On Wednesday, McDonald’s –which has been facing demonstrations denouncing its low wages – announced that it would give workers a raise. The pay increase won’t, in itself, be a very big deal: the new wage floor is just $1 above the local minimum wage, and even that policy applies only to outlets McDonald’s owns directly, not the many outlets owned by people who bought franchises. But it’s at least possible that this latest announcement, like Wal-Mart’s much bigger pay-raise announcement a couple of months ago, is a harbinger of an important change in U.S. labor relations.
Maybe it’s not that hard to give American workers a raise, after all.
Most people would surely agree that stagnant wages, and more broadly the shrinking number of jobs that can support middle-class status, are big problems for this country. But the general attitude to the decline in good jobs is fatalistic. Isn’t it just supply and demand? Haven’t labor-saving technology and global competition made it impossible to pay decent wages to workers unless they have a lot of education?
Strange to say, however, the more you know about labor economics the less likely you are to share this fatalism. For one thing, global competition is overrated as a factor in labor markets; yes, manufacturing faces a lot more competition than it did in the past, but the great majority of American workers are employed in service industries that aren’t exposed to international trade. And the evidence that technology is pushing down wages is a lot less clear than all the harrumphing about a “skills gap” might suggest.
Even more important is the fact that the market for labor isn’t like the markets for soybeans or pork bellies. Workers are people; relations between employers and employees are more complicated than simple supply and demand. And this complexity means that there’s a lot more wiggle room in wage determination than conventional wisdom would have you believe. We can, in fact, raise wages significantly if we want to.
How do we know that labor markets are different? Start with the effects of minimum wages. There’s a lot of evidence on those effects: Every time a state raises its minimum wage while neighboring states don’t, it, in effect, performs a controlled experiment. And the overwhelming conclusion from all that evidence is that the effect you might expect to see – higher minimum wages leading to fewer jobs – is weak to nonexistent. Raising the minimum wage makes jobs better; it doesn’t seem to make them scarcer.
How is that possible? At least part of the answer is that workers are not, in fact, commodities. A bushel of soybeans doesn’t care how much you paid for it; but decently paid workers tend to do a better job, not to mention being less likely to quit and require replacement, than workers paid the absolute minimum an employer can get away with. As a result, raising the minimum wage, while it makes labor more expensive, has offsetting benefits that tend to lower costs, limiting any adverse effect on jobs.
Similar factors explain another puzzle about labor markets: the way different firms in what looks like the same business can pay very different wages.

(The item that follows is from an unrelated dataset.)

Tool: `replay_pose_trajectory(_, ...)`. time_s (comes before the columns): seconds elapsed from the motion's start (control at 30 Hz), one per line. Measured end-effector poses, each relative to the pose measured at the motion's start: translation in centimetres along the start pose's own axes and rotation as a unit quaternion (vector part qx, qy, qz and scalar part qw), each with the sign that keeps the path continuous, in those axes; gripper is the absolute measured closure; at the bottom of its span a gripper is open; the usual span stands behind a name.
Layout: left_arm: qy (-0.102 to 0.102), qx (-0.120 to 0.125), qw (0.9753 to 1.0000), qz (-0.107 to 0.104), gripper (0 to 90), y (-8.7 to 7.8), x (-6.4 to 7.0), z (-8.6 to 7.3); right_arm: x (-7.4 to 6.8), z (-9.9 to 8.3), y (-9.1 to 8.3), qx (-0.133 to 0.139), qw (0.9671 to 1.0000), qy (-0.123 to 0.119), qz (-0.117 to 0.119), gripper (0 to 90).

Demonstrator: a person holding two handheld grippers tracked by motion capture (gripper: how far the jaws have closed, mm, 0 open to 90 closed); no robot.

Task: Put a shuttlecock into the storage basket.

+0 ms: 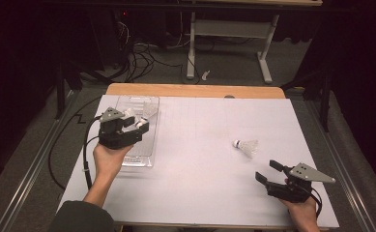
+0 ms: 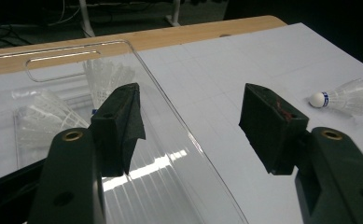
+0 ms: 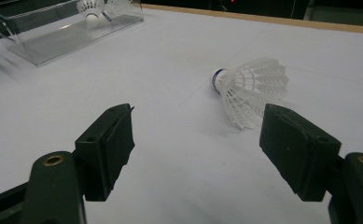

The classic comparison is between Wal-Mart (with its low wages, low morale, and very high turnover) and Costco (which offers higher wages and better benefits, and makes up the difference with better productivity and worker loyalty). True, the two retailers serve different markets; Costco’s merchandise is higher-end and its customers more affluent. But the comparison nonetheless suggests that paying higher wages costs employers a lot less than you might think.
And this, in turn, suggests that it shouldn’t be all that hard to raise wages across the board. Suppose we were to give workers some bargaining power by raising minimum wages, making it easier for them to organize, and, crucially, aiming for full employment rather than finding reasons to choke off recovery despite low inflation. Given what we now know about labor markets, the results might be surprisingly big - because a moderate push might be all it takes to persuade much of American business to turn away from the low-wage strategy that has dominated our society for so many years.
There’s historical precedent for this kind of wage push. The middle-class society now dwindling in our rearview mirrors didn’t emerge spontaneously; it was largely created by the “great compression” of wages that took place during World War II, with effects that lasted for more than a generation.
So can we repeat this achievement? The pay raises at Wal-Mart and McDonald’s - brought on by a tightening job market plus activist pressure - offer a small taste of what could happen on a vastly larger scale. There’s no excuse for wage fatalism. We can give American workers a raise if we want to.